_Problem to work on_
Record by record, write out the listing word for word while omitting pictures.

Records for the exercise Block Start

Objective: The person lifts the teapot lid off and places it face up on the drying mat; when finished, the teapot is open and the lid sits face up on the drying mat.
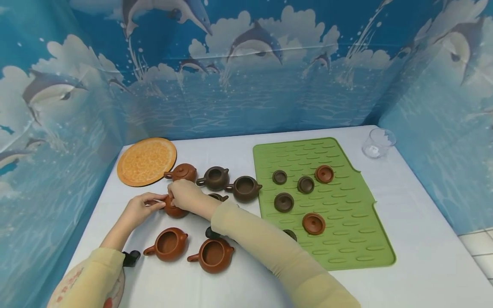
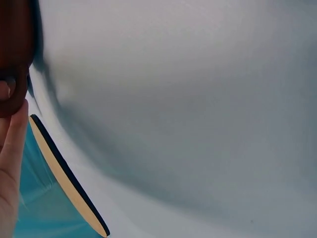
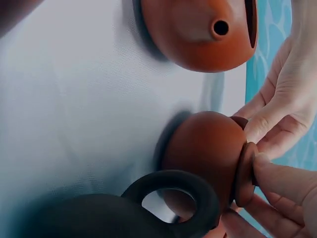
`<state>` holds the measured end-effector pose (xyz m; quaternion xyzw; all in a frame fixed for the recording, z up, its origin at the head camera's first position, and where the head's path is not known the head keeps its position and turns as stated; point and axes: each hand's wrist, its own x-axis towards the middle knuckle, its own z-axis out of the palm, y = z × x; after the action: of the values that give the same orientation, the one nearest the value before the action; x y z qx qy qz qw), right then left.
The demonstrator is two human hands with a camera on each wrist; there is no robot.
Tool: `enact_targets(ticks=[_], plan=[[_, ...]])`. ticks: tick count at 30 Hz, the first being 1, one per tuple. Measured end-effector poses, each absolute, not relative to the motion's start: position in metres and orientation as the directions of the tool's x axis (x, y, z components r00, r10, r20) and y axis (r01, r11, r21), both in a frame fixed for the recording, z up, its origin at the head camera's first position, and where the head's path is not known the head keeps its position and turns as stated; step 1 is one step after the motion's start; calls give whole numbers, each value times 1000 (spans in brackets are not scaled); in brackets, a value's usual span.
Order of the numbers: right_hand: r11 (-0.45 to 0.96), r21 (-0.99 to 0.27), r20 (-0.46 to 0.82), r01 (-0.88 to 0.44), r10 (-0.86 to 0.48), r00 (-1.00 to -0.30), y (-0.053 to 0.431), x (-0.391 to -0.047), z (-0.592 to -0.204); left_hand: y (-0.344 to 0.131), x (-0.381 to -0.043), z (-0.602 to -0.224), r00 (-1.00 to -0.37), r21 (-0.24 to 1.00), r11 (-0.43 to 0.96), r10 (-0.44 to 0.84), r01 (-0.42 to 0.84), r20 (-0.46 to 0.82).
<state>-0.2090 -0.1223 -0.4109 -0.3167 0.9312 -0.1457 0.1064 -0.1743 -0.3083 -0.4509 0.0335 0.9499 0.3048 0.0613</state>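
A small reddish-brown teapot [image 1: 175, 210] stands at the left of the table between both hands. My left hand [image 1: 135, 209] holds it by the handle [image 2: 21, 91], whose loop shows at the edge of the left wrist view. My right hand [image 1: 192, 199] reaches over from the right and pinches a reddish-brown lid [image 3: 244, 176]. In the right wrist view that lid sits at the teapot's mouth, slightly tilted; whether it is fully seated I cannot tell. Behind, another reddish teapot [image 1: 185, 171] wears its lid. Two reddish lidless teapots, one left [image 1: 167, 244] and one right [image 1: 215, 255], stand in front.
Dark lidless teapots [image 1: 245, 188] stand behind and beside my right forearm, one partly hidden. A green mat [image 1: 346, 205] carries several loose lids [image 1: 313, 223]. An orange round board [image 1: 146, 162] lies back left; a clear glass [image 1: 378, 143] stands back right. A patterned round object [image 1: 117, 286] lies under my left sleeve.
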Motion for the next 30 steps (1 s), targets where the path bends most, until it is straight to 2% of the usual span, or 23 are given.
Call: enact_targets(ticks=[6, 14, 19, 23, 27, 30], plan=[[745, -319, -66, -586, -634, -770, -119, -207, -409, -305, -173, -454, -992, 596, 802, 94, 28, -80], [623, -601, -4, -500, -628, -778, -99, -203, -397, -308, -172, -457, -993, 568, 821, 109, 66, -42], [535, -783, -74, -317, -586, -807, -66, -200, -377, -310, -170, -456, -993, 571, 820, 96, 39, -70], [379, -918, -131, -118, -571, -810, -21, -198, -370, -311, -170, -456, -992, 578, 815, 89, 25, -84], [180, -979, -180, 94, -555, -812, 36, -193, -372, -310, -171, -455, -992, 578, 815, 99, 36, -77], [60, -979, -199, 197, -523, -829, 85, -186, -377, -309, -173, -453, -992, 574, 817, 105, 49, -64]])
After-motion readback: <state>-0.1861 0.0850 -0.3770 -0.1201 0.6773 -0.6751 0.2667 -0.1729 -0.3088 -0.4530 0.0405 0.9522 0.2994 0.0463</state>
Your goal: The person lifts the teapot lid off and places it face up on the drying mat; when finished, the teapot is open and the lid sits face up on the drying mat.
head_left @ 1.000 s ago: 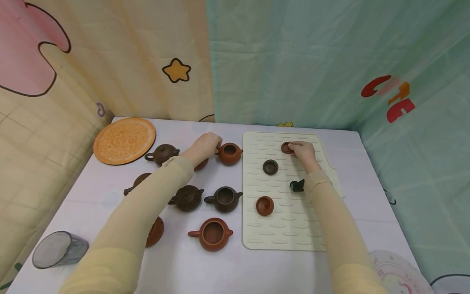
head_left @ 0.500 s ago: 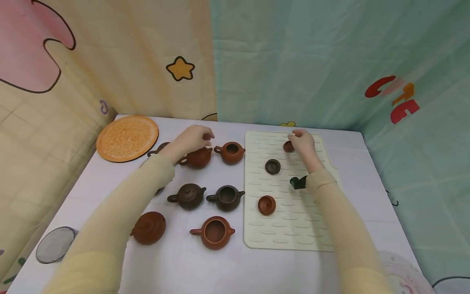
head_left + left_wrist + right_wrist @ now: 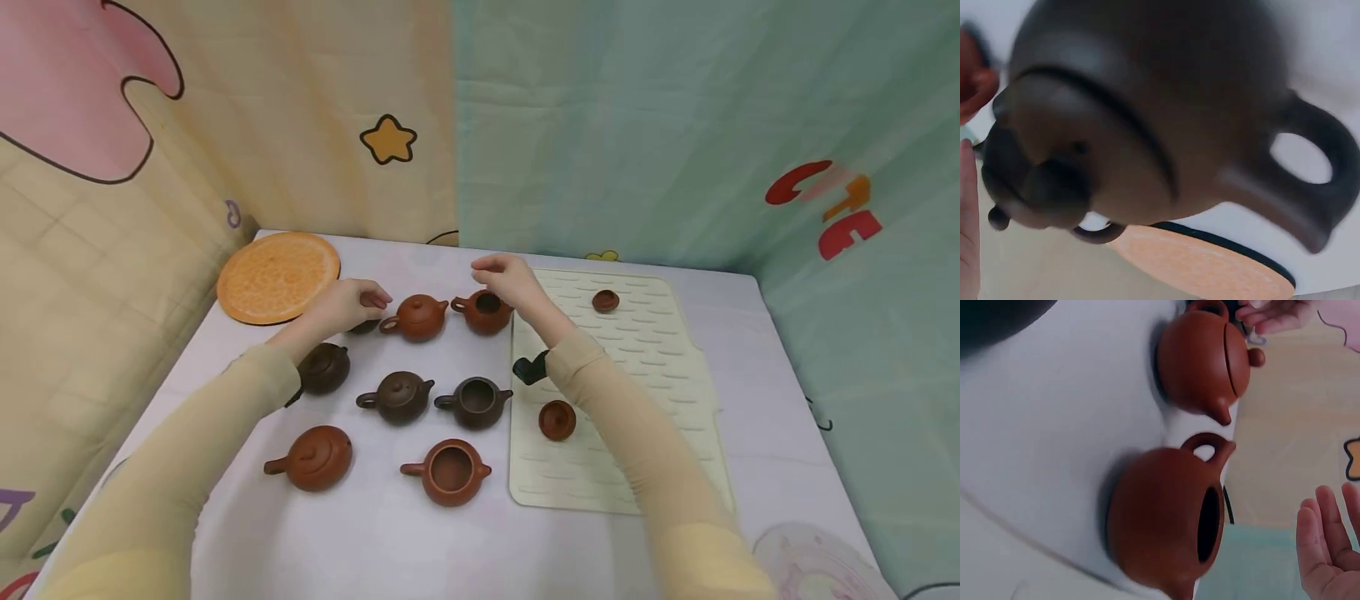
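My left hand (image 3: 347, 305) is above a dark teapot (image 3: 365, 326) that it mostly hides, its fingers loosely bent and holding nothing. To its right sits a lidded reddish teapot (image 3: 422, 317). In the head view my right hand (image 3: 510, 282) hovers over a lidless reddish teapot (image 3: 484, 314); the right wrist view shows that hand (image 3: 1329, 550) with relaxed fingers and nothing in them. A dark lidded teapot (image 3: 1135, 112) fills the left wrist view. On the cream mat (image 3: 645, 367) lie a reddish lid (image 3: 606, 301) and another reddish lid (image 3: 557, 420).
Nearer me stand a dark lidded teapot (image 3: 401, 397), a dark lidless teapot (image 3: 478, 402), a reddish lidless teapot (image 3: 452, 473) and a reddish lidded teapot (image 3: 318, 458). Another dark teapot (image 3: 326, 368) is by my left forearm. An orange round mat (image 3: 277, 277) lies at the back left.
My right hand has let go of the small reddish lid on the mat and moved left, over the lidless teapot. My left hand has left that teapot and moved left to a dark one.
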Tool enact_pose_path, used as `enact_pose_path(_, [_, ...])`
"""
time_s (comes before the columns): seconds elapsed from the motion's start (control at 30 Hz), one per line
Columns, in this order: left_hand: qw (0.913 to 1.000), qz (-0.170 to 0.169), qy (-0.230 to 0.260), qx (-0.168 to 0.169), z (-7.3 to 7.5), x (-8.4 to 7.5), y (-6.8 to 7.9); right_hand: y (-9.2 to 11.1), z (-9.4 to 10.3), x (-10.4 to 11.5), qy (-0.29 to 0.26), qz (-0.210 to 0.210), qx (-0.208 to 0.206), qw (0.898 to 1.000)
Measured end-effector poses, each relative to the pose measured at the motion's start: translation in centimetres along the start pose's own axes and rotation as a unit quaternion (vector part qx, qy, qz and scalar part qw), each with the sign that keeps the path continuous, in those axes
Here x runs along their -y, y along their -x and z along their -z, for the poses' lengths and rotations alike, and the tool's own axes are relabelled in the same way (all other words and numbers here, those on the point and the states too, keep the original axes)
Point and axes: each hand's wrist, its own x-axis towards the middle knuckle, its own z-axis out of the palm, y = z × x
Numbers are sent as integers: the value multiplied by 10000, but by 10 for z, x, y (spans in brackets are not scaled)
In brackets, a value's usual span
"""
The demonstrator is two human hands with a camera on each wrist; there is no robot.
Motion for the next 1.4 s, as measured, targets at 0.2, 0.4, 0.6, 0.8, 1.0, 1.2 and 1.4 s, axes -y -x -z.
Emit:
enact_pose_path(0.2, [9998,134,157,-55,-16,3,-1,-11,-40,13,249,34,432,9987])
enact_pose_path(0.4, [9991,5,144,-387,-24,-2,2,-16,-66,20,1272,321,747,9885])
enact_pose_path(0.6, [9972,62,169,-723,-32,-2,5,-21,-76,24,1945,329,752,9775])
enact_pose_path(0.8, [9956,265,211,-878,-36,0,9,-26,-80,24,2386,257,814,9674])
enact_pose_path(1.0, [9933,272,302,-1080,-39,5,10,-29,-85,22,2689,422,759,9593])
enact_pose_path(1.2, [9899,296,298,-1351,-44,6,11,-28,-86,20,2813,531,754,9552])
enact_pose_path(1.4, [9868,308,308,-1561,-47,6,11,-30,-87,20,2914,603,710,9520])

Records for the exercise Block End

_Response to the exercise_
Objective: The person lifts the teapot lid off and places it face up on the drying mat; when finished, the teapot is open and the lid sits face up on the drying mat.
`<state>` holds the measured end-effector pose (xyz m; quaternion xyzw; all in a frame fixed for the recording, z up, its origin at the head camera's first position, and where the head's path is not known the head keeps its position and turns as stated; point and axes: each hand's wrist, its own x-axis towards the middle knuckle, its own z-axis out of the palm, y = z × x; after the action: of the values that give the same orientation, the one nearest the value before the action; x y z qx qy qz qw), right then left.
The demonstrator is two human hands with a camera on each wrist; there is no robot.
Tool: `enact_targets(ticks=[_], plan=[[_, ...]])`. ticks: tick count at 30 Hz, the first being 1, one per tuple. Measured end-effector poses, each absolute, not relative to the motion's start: position in metres and orientation as the directions of the tool's x axis (x, y, z components r00, r10, r20) and y axis (r01, r11, r21), both in a frame fixed for the recording, z up, its origin at the head camera's first position, and where the head's path is not known the head keeps its position and turns as stated; step 1 is one step after the motion's start; calls give whole numbers, each value times 1000 (spans in brackets are not scaled); in brackets, a value's usual span.
Order of the numbers: right_hand: r11 (-0.45 to 0.96), r21 (-0.99 to 0.27), r20 (-0.46 to 0.82), r01 (-0.88 to 0.44), r10 (-0.86 to 0.48), r00 (-1.00 to -0.30), y (-0.053 to 0.431), x (-0.391 to -0.047), z (-0.592 to -0.204); left_hand: y (-0.344 to 0.131), x (-0.381 to -0.043), z (-0.602 to -0.224), r00 (-1.00 to -0.37), r21 (-0.24 to 1.00), r11 (-0.43 to 0.96), r10 (-0.44 to 0.84), r01 (-0.42 to 0.84), r20 (-0.46 to 0.82).
<state>-0.2090 -0.1223 -0.4109 -0.3167 0.9312 -0.1457 0.1064 -0.1743 -0.3083 -0.4509 0.0335 0.9499 0.3048 0.0613</state>
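A small reddish-brown teapot [image 1: 175, 210] stands at the left of the table between both hands. My left hand [image 1: 135, 209] holds it by the handle [image 2: 21, 91], whose loop shows at the edge of the left wrist view. My right hand [image 1: 192, 199] reaches over from the right and pinches a reddish-brown lid [image 3: 244, 176]. In the right wrist view that lid sits at the teapot's mouth, slightly tilted; whether it is fully seated I cannot tell. Behind, another reddish teapot [image 1: 185, 171] wears its lid. Two reddish lidless teapots, one left [image 1: 167, 244] and one right [image 1: 215, 255], stand in front.
Dark lidless teapots [image 1: 245, 188] stand behind and beside my right forearm, one partly hidden. A green mat [image 1: 346, 205] carries several loose lids [image 1: 313, 223]. An orange round board [image 1: 146, 162] lies back left; a clear glass [image 1: 378, 143] stands back right. A patterned round object [image 1: 117, 286] lies under my left sleeve.
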Motion for the next 30 steps (1 s), targets where the path bends most, until it is straight to 2% of the usual span, or 23 are given.
Call: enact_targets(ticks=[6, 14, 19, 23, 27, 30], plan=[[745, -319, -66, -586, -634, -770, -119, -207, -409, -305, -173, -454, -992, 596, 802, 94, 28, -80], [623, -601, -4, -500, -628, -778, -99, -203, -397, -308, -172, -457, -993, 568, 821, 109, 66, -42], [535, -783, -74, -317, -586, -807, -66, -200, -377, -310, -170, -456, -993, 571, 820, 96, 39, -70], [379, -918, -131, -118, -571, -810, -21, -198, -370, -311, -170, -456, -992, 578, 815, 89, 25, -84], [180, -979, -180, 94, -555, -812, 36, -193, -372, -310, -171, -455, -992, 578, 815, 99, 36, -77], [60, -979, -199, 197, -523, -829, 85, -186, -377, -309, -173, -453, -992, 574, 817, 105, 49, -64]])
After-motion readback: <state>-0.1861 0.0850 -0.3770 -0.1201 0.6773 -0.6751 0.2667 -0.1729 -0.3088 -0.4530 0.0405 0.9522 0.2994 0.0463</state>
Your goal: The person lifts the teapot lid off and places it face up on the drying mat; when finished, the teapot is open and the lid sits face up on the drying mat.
head_left @ 1.000 s ago: 
head_left @ 0.500 s ago: 
head_left + left_wrist + right_wrist @ now: 
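My left hand (image 3: 347, 305) is above a dark teapot (image 3: 365, 326) that it mostly hides, its fingers loosely bent and holding nothing. To its right sits a lidded reddish teapot (image 3: 422, 317). In the head view my right hand (image 3: 510, 282) hovers over a lidless reddish teapot (image 3: 484, 314); the right wrist view shows that hand (image 3: 1329, 550) with relaxed fingers and nothing in them. A dark lidded teapot (image 3: 1135, 112) fills the left wrist view. On the cream mat (image 3: 645, 367) lie a reddish lid (image 3: 606, 301) and another reddish lid (image 3: 557, 420).
Nearer me stand a dark lidded teapot (image 3: 401, 397), a dark lidless teapot (image 3: 478, 402), a reddish lidless teapot (image 3: 452, 473) and a reddish lidded teapot (image 3: 318, 458). Another dark teapot (image 3: 326, 368) is by my left forearm. An orange round mat (image 3: 277, 277) lies at the back left.
My right hand has let go of the small reddish lid on the mat and moved left, over the lidless teapot. My left hand has left that teapot and moved left to a dark one.
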Tool enact_pose_path, used as `enact_pose_path(_, [_, ...])`
"""
time_s (comes before the columns): seconds elapsed from the motion's start (control at 30 Hz), one per line
Columns, in this order: left_hand: qw (0.913 to 1.000), qz (-0.170 to 0.169), qy (-0.230 to 0.260), qx (-0.168 to 0.169), z (-7.3 to 7.5), x (-8.4 to 7.5), y (-6.8 to 7.9); right_hand: y (-9.2 to 11.1), z (-9.4 to 10.3), x (-10.4 to 11.5), qy (-0.29 to 0.26), qz (-0.210 to 0.210), qx (-0.208 to 0.206), qw (0.898 to 1.000)
Measured end-effector poses, each relative to the pose measured at the motion's start: translation in centimetres along the start pose's own axes and rotation as a unit quaternion (vector part qx, qy, qz and scalar part qw), each with the sign that keeps the path continuous, in those axes
Here x runs along their -y, y along their -x and z along their -z, for the poses' lengths and rotations alike, and the tool's own axes are relabelled in the same way (all other words and numbers here, those on the point and the states too, keep the original axes)
Point and axes: each hand's wrist, its own x-axis towards the middle knuckle, its own z-axis out of the palm, y = z × x
Numbers are sent as integers: the value multiplied by 10000, but by 10 for z, x, y (spans in brackets are not scaled)
In brackets, a value's usual span
"""
The demonstrator is two human hands with a camera on each wrist; there is no robot.
Motion for the next 1.4 s, as measured, targets at 0.2, 0.4, 0.6, 0.8, 1.0, 1.2 and 1.4 s, axes -y -x -z.
Emit:
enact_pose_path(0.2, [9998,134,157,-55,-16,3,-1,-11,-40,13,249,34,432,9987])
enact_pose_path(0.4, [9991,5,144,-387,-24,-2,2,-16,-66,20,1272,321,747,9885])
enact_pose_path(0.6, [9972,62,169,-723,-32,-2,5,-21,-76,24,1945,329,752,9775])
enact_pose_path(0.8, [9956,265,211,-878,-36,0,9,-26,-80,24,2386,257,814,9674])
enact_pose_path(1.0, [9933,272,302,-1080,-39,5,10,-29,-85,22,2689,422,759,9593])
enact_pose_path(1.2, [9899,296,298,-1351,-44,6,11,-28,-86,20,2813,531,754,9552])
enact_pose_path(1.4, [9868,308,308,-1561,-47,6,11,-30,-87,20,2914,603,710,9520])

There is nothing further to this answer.